As CEO/Founder of Bearcat Heating and Cooling, how do you introduce your expertise and the core furnace, AC, and heat pump services your team leads?

How do we introduce our expertise? Easy.

Our management team brings 65+ years of combined experience across every corner of Bearcat Heating & Cooling — core furnace, AC, EFEM — all of it. That’s the foundation.

But here’s what actually sets us apart. As CEO, I didn’t come up only in the trades. I’ve built products and led teams across multiple industries, all obsessed with one thing: the end-user experience.

We took everything that obsession taught us and baked it straight into how we treat homeowners here in the Pacific Northwest — Spokane first.
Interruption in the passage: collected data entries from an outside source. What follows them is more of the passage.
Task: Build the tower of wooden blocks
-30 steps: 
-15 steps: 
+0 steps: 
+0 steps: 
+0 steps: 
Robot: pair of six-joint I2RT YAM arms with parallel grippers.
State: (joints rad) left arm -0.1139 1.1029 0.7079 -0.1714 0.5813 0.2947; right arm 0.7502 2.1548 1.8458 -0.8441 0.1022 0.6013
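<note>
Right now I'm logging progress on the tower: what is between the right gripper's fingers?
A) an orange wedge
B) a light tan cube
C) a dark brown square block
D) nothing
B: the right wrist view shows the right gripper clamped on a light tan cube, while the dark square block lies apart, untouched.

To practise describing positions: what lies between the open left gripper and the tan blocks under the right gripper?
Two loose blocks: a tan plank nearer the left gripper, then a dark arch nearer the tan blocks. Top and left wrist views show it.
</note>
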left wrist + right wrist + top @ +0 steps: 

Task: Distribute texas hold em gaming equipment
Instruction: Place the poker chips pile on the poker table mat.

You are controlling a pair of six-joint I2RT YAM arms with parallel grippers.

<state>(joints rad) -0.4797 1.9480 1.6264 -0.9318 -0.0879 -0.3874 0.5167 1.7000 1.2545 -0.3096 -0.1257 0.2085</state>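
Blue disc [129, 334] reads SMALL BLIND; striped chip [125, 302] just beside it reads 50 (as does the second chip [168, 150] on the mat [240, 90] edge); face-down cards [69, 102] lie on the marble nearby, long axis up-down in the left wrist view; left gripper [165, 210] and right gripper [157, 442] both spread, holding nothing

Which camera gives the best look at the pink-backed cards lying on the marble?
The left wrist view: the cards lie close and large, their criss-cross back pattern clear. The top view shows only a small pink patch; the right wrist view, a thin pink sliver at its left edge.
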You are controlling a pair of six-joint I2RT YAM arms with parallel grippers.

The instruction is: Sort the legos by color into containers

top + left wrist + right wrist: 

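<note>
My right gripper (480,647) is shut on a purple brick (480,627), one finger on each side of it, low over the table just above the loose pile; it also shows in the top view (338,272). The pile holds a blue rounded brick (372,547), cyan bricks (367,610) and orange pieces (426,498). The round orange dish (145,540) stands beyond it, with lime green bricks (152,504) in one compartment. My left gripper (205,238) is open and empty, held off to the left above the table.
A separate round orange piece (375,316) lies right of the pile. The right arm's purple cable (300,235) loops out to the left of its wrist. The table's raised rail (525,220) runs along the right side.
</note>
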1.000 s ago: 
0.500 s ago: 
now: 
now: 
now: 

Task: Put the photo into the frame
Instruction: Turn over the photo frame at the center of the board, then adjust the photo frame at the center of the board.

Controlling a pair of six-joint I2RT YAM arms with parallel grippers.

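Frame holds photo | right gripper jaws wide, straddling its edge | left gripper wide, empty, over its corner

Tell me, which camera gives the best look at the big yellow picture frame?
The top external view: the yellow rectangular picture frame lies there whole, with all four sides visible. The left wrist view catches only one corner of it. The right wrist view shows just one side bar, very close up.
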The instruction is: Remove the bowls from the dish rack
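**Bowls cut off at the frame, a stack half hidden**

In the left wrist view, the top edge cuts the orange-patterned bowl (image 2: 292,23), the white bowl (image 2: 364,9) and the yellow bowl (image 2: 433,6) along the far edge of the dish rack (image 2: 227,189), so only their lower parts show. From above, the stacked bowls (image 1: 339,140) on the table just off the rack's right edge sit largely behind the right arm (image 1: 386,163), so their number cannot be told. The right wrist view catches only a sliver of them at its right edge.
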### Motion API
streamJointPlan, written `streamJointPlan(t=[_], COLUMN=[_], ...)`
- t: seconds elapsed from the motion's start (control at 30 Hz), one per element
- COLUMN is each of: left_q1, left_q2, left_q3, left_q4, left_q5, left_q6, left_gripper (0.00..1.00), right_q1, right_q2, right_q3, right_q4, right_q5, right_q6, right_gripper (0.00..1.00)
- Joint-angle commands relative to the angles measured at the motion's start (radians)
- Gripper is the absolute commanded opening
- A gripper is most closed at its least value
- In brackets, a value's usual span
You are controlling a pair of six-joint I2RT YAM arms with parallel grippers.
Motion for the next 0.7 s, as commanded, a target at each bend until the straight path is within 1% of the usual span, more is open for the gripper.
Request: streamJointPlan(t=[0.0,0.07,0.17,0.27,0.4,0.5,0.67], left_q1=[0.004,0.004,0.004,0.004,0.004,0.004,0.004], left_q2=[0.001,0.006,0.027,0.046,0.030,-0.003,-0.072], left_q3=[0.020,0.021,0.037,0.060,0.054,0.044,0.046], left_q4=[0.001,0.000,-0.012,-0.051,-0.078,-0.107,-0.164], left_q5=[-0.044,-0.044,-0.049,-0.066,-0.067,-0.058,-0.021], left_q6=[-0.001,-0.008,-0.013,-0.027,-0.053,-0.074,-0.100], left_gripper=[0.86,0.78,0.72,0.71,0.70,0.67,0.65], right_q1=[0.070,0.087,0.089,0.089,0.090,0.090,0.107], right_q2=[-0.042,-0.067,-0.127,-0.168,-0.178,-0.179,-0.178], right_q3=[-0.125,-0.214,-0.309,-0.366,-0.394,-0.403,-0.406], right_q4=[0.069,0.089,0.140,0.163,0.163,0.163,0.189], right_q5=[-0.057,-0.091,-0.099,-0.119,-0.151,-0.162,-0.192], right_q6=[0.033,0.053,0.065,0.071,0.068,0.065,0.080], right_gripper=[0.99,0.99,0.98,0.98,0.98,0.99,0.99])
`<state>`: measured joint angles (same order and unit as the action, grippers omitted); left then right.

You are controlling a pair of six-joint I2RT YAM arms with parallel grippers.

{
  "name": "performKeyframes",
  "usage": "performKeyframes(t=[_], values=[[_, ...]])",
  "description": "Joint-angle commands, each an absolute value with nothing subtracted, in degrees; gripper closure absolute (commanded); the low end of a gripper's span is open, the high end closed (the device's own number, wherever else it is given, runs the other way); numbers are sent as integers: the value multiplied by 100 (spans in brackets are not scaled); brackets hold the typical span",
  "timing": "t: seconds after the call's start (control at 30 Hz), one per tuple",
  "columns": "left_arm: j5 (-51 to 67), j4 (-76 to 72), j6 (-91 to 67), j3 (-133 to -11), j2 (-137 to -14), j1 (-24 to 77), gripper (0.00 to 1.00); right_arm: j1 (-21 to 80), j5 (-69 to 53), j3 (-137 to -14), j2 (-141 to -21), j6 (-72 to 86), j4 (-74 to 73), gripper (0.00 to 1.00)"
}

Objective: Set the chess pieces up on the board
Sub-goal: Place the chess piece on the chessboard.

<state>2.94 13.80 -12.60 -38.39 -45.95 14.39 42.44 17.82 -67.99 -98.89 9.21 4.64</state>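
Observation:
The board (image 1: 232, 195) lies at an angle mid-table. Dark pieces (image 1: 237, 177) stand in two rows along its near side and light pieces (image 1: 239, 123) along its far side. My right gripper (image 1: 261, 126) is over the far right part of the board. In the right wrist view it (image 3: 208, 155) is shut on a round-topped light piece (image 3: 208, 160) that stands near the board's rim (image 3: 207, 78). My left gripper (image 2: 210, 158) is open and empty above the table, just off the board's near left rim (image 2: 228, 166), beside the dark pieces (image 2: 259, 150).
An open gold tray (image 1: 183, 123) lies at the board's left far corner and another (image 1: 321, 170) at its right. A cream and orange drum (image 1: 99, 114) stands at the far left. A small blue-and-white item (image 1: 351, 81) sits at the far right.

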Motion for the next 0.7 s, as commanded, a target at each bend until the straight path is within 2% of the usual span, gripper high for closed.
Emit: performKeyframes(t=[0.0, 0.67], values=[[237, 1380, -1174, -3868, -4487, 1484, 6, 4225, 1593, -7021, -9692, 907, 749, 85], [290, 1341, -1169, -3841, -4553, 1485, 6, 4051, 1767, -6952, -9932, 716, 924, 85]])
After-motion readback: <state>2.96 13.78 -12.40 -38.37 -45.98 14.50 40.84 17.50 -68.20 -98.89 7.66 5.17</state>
What does that mean for you? No guessing. No games. Just honest estimates and straight answers, so you can make the right call for your family and your home with total confidence.

We’re not here to sell you a box and bounce. We’re here to take the customer journey to a place the trades have ignored for way too long.

That’s what this industry needs. That’s what our community deserves. And that’s exactly what Bearcat delivers.

What key experiences moved you from the fitness industry into leading multi-state home services and ultimately founding Bearcat in HVAC?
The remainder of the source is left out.